Basel 3.1 Foundation IRB changes: reduced senior LGD, higher PD floors, covered bond LGD, 1.06 scaling removal, and GBP-native SME correlation thresholds.

Regulatory Reference: PRA PS1/26 Art. 153–163, 178, CRE31–32 Test Group: B31-B

Default Definition — Art. 178

Defaulted-exposure routing (K = 0) is triggered by the Art. 178 default definition. PS1/26 Art. 178 introduces hardcoded materiality thresholds (retail GBP 0 / 0%; non-retail GBP 440 / 1%), explicit DPD-counter suspensions (Art. 178(1A)–(1D)), and a 1-year distressed-restructuring probation (Art. 178(5A)–(5C)). See the Default Definition (Art. 178) specification.


Requirements Status

ID Requirement Priority Status
FR-3.1 Revised supervisory LGD: 40% non-FSE senior (was 45%) P0 Done
FR-3.2 FSE senior LGD distinction: 45% (Art. 161(1)(a)) P0 Done
FR-3.3 PD floor increase: 0.05% corporate (was 0.03%) P0 Done
FR-3.4 Retail PD floors: mortgage 0.10%, QRRE revolver 0.10%, other 0.05% P0 Done
FR-3.5 1.06 scaling factor removed P0 Done
FR-3.6 Covered bond LGD: 11.25% — Art. 161(1)(d), unchanged from CRR P0 Done
FR-3.7 Collateral-type LGDS reductions (receivables, RE, other physical) P0 Done
FR-3.8 GBP-native SME correlation thresholds (£4.4m–£44m) P0 Done

Overview

Basel 3.1 makes significant changes to the F-IRB framework, primarily reducing the benefit of internal models by tightening supervisory parameters and removing the scaling factor.

Key Changes from CRR

Parameter CRR Basel 3.1 Reference
Senior unsecured LGD (non-FSE) 45% 40% Art. 161(1)(aa)
Senior unsecured LGD (FSE) 45% 45% Art. 161(1)(a)
Subordinated LGD 75% 75% Art. 161(1)(b)
Covered bond LGD 11.25% 11.25% Art. 161(1)(d) (unchanged from CRR)
Senior purchased receivables LGD 45% 40% Art. 161(1)(e)
Subordinated purchased receivables LGD 100% 100% Art. 161(1)(f)
Dilution risk LGD 75% 100% Art. 161(1)(g)
Corporate PD floor 0.03% 0.05% Art. 160(1)
Sovereign/institution PD floor 0.03% 0.05% Art. 160(1)
Scaling factor 1.06 1.00 (removed) Art. 153(1)
SME turnover range EUR 5m–50m GBP 4.4m–44m Art. 153(4)

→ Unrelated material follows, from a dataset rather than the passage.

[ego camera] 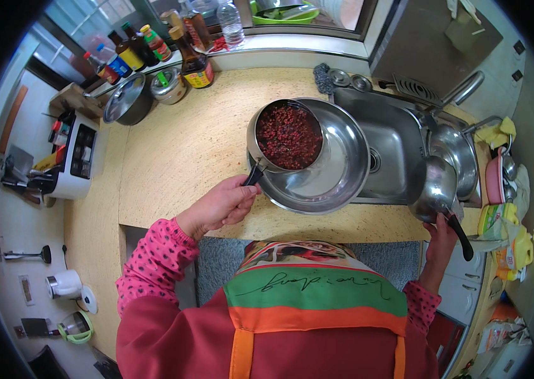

Supervisory LGD (Art. 161)

Unsecured Exposures

Category LGD Reference
Senior unsecured (non-FSE) 40% Art. 161(1)(aa)
Senior unsecured (FSE) 45% Art. 161(1)(a)
Subordinated 75% Art. 161(1)(b)
Covered bonds 11.25% Art. 161(1)(d)
Senior purchased corporate receivables 40% Art. 161(1)(e)
Subordinated purchased corporate receivables 100% Art. 161(1)(f)
Dilution risk of purchased corporate receivables 100% Art. 161(1)(g)

Covered Bond LGD — Art. 161(1)(d)

The 11.25% covered bond LGD remains at PRA PS1/26 Art. 161(1)(d) (verified against ps126app1.pdf p.110, 17 Apr 2026). Earlier drafts of this spec cited a standalone "Art. 161(1B)" — that sub-paragraph does not exist in the onshored text; the rule sits at point (d) of paragraph (1), unchanged from CRR Art. 161(1)(d).

FSE Distinction — New in Basel 3.1

Basel 3.1 introduces a new distinction for financial sector entities (FSEs). Non-FSE senior unsecured exposures benefit from a reduced 40% LGD, while FSE senior unsecured retains the CRR 45% rate. This recognises the higher loss severity observed for financial institution defaults. FSE is defined per Art. 4(1)(27); "large FSE" per PS1/26 Glossary p. 78 (total assets ≥ GBP 79 billion; corresponds to CRR Art. 142(1)(4) which sets EUR 70bn).

Purchased Receivables Changes (Art. 161(1)(e)–(g))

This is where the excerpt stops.